Through this project, Sunnybrook is well-positioned to optimize its clinical spaces, ensuring that resources are allocated effectively to enhance both staff workflows and patient care delivery.
Key Outcomes Summary
Accurate Space Utilization Data: Revealed underutilization of monitored exam rooms, providing actionable insights.
Efficient Resource Allocation: Enabled informed decisions about space planning and allocation.
Scalability: Designed for expansion, with sensors deployed to additional clinics.
Improved Patient Care: Enhanced operational efficiency supports better patient care delivery.
Predictive Analytics: Tool for staff to forecast resourcing needs based on the day of the week using historical trends
Privacy Assurance: Leveraged secure sensor technologies to maintain patient confidentiality.
AWS Services Used
AWS S3 (Simple Storage Service): Acted as the central repository for storing and
retrieving large datasets, facilitating data analysis and accessibility.
AWS IoT Core: Enabled secure, scalable connectivity for IoT devices, allowing for efficient data collection and integration into the cloud.
AWS Athena: Offered an interactive query service to analyze data in Amazon S3 using SQL, simplifying the extraction of actionable insights from complex datasets.
AWS QuickSight: Provided visualization tools and dashboards for business intelligence, enabling Manulife to derive and act upon insights from their data effectively.AWS Lambda: Supported serverless computing, automating data processing and transformation tasks without the need for server management.

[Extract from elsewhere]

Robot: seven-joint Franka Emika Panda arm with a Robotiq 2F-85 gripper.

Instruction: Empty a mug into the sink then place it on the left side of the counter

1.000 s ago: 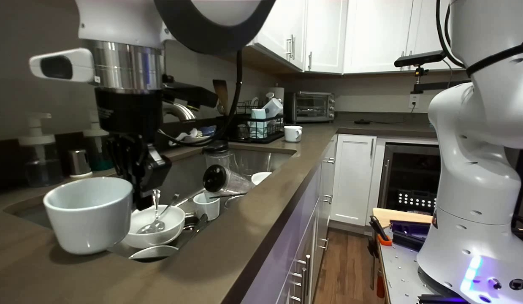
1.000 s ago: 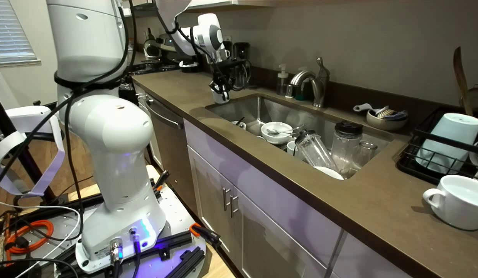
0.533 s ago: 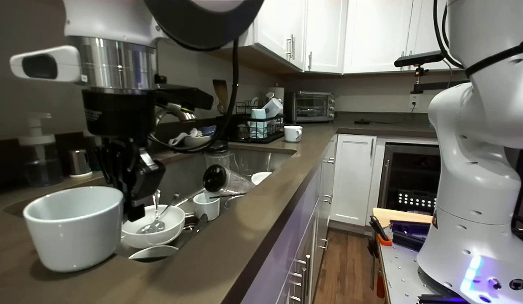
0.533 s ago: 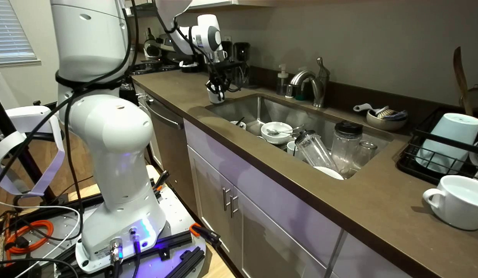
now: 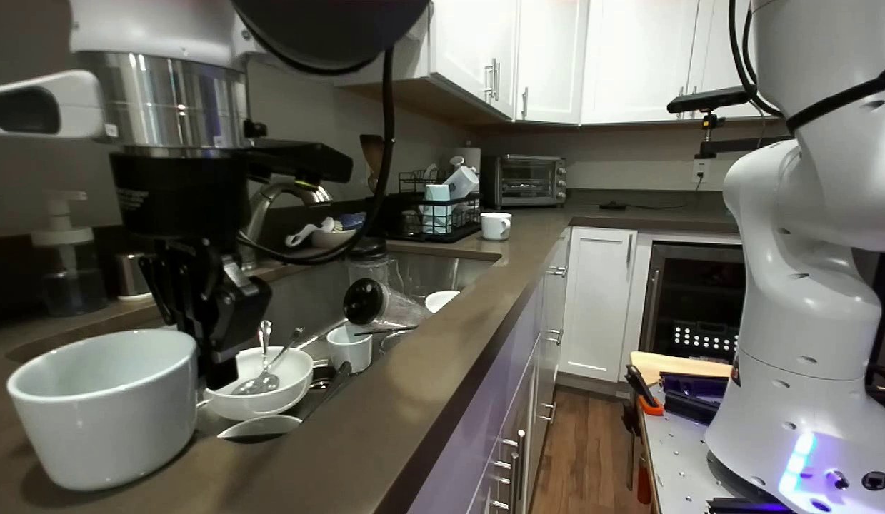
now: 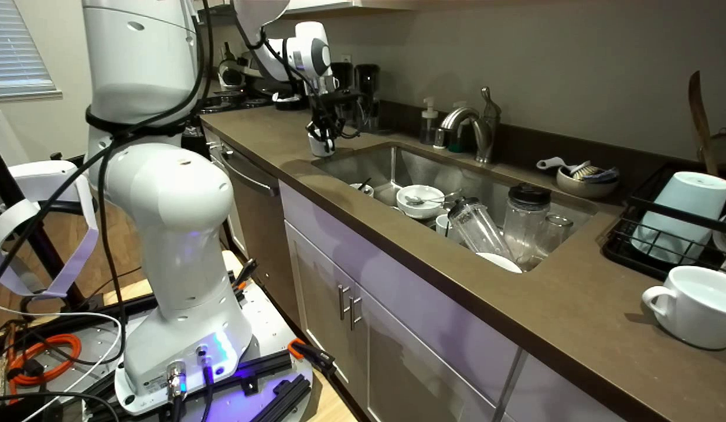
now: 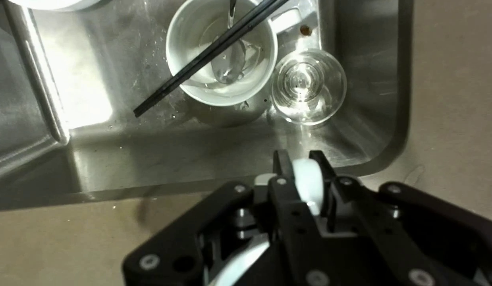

Amazon Data Firehose: Streamlined the capture, transformation, and loading of streaming data, ensuring efficient data flow from IoT devices to storage and analysis tools.
AWS IoT Events: Monitored sensor data for specific conditions, facilitating real-time alerting and response mechanisms to optimize building operations.
AWS Step Functions: Orchestrated complex data processing workflows, coordinating the various components of the ETL pipeline for streamlined operation and maintenance.